E, isonomia na tributação de bens e serviços fornecidos por meio de plataformas digitais, inclusive aquelas sediadas no exterior.

cashback é visto como medida de mitigação da regressividade própria dos impostos sobre o consumo, e vem como diretriz a ser implementada, pelo texto, porém, ainda falta a definição específica do para quem e do como.

Mantém-se o tratamento favorecido à Zona Franca de Manaus, entendido como essencial para o desenvolvimento socioeconômico da Região Norte, inclusive no que diz respeito à preservação dos biomas da região amazônica. 

E, o tratamento favorecido às micro e pequenas empresas optantes pelo Simples Nacional, que poderão optar pela continuidade do pagamento como é hoje, ou pagar o IBS (com débito e crédito) e continuar com o regime apenas quanto aos demais tributos.

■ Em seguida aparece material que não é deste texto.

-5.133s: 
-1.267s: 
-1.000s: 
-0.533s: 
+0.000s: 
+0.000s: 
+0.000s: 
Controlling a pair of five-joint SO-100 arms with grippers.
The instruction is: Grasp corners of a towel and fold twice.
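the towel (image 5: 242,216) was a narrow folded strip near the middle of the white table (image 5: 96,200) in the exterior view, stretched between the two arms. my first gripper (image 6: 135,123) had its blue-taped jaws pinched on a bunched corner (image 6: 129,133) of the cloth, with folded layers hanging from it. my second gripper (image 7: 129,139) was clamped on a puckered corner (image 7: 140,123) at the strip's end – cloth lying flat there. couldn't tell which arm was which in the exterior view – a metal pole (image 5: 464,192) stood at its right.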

O texto fala de regimes fiscais específicos para operações com bens imóveis, serviços financeiros, seguros, cooperativas, combustíveis e lubrificantes, sem maiores detalhamentos, e recomenda que não haja redução de carga tributária para o sistema financeiro.

Diretriz importante para os estados está na criação de um Fundo de Desenvolvimento Regional — uma vez que, com o novo sistema, haverá o fim da guerra fiscal —, para compensação do dano causado com o fim de tal política pública de desenvolvimento, recomenda o financiamento do Fundo, primordialmente, com recursos da União.  A distribuição pode seguir os mesmos critérios do FPE (Fundo de Participação dos Estados e Distrito Federal).

O relatório recomenda a manutenção das convalidações concedidas aos benefícios fiscais com a Lei Complementar nº 160/2017.

Aponta como obstáculo nas tentativas de reforma a incerteza quanto aos impactos na arrecadação, e por isto sugere uma transição lenta.

Atesta como necessária a criação do Conselho Federativo para gestão uniforme do novo imposto em âmbito nacional. Mantendo as Fazendas de estados e municípios em suas demais funcionalidades.

Quanto ao imposto seletivo, este será voltado para desestimular o consumo de bens e serviços prejudiciais à saúde ou ao meio ambiente, e a diretriz é que se mantenha a redação ampla na PEC e se transfiram as especificidades para as discussões infraconstitucionais.

Por fim, menciona a necessidade de reforma na tributação da renda e do patrimônio, no IPVA, ITCMD e IPTU.

Da leitura de todo o relatório e da sua entrega dentro do prazo previsto, vemos que há um esforço governamental para aprovação da reforma tributária. A projeção é que o projeto seja aprovado na Câmara neste semestre, para que no segundo semestre seja discutido no Senado e finalmente aprovado até o final do ano.

Em nossa avaliação o relatório trouxe uma ideia de reforma conceitual com pontos interessantes que poderiam trazer sanidade ao Sistema Tributário Nacional — que carece há décadas de simplificação, transparência e segurança jurídica. Entretanto, os pontos obscuros, especialmente quando se desce aos textos legislativos já propostos, trazem mais incertezas e nenhuma garantia de que não haverá aumento de carga tributária e maior complexidade no STN.